* [Data segment]:
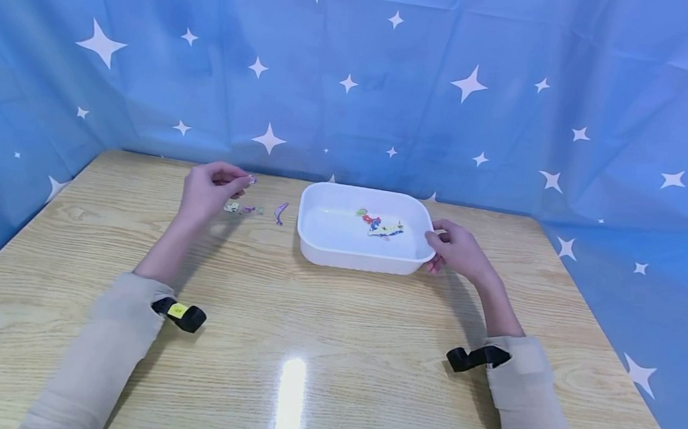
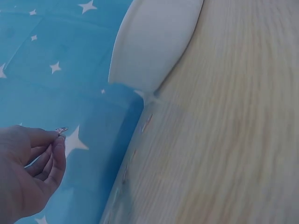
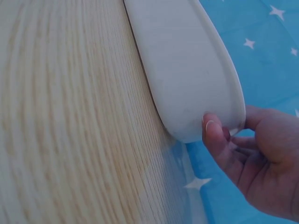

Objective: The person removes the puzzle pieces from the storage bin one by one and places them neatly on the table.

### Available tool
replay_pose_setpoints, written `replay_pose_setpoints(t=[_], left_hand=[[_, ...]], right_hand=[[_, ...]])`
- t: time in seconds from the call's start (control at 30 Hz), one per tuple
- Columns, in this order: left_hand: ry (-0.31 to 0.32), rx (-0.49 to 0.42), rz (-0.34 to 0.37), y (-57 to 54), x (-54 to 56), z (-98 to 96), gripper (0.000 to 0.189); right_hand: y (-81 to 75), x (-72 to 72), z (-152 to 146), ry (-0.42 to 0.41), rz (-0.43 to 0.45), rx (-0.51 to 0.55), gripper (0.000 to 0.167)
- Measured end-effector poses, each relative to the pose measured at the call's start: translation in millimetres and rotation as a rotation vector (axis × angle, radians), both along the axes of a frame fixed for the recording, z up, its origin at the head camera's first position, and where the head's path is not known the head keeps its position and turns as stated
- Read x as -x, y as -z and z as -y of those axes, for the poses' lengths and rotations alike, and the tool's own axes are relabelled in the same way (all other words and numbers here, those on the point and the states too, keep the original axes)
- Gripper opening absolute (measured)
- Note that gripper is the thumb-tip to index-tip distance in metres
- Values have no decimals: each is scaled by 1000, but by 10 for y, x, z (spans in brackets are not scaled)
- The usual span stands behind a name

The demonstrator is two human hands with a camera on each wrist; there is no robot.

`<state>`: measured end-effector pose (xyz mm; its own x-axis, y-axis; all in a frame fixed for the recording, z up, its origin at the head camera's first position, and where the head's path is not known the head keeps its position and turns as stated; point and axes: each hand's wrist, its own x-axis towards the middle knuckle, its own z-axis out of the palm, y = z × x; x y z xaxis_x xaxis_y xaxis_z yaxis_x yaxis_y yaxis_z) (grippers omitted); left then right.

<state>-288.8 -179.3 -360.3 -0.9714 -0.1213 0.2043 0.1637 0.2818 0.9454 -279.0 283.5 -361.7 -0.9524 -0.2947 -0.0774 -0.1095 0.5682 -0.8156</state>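
Between thumb and fingers, my left hand (image 1: 212,190) pinches a small, shiny, purplish flat piece (image 1: 252,179), perhaps a sticker, above the table's far left part. The piece (image 2: 61,129) also shows at the fingertips in the left wrist view. My right hand (image 1: 461,251) grips the right end of a white plastic tub (image 1: 364,261), thumb over the rim and fingers beneath it outside. Inside the tub lie several colourful flat cutouts, among them a pale yellow and blue one (image 1: 387,230) and a red one (image 1: 368,218).
Left of the tub, a purple curved cutout (image 1: 280,212) lies on the wooden table (image 1: 333,324). Other small pieces (image 1: 231,207) lie in a row beside it, close under the left hand. A blue curtain with white stars (image 1: 354,112) hangs behind the table's far edge.
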Motion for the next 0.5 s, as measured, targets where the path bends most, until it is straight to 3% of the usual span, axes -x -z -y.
replay_pose_setpoints(t=[0.2,0.5], left_hand=[[-42,31,111,22,-63,288,30],[-95,21,261,134,-65,595,32]], right_hand=[[-4,-1,-5,-2,-6,-7,49],[3,1,-9,-2,-7,-6,46]])
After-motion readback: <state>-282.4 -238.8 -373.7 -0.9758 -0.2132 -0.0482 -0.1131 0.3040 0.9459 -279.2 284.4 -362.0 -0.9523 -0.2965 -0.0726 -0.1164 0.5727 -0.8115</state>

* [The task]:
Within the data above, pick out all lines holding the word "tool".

* [Answer box]:
### Available tool
- Read x as -x, y as -z and z as -y of those axes, for the poses' lengths and rotations alike, and the tool's own axes are relabelled in the same way (all other words and numbers here, those on the point and the states too, keep the original axes)

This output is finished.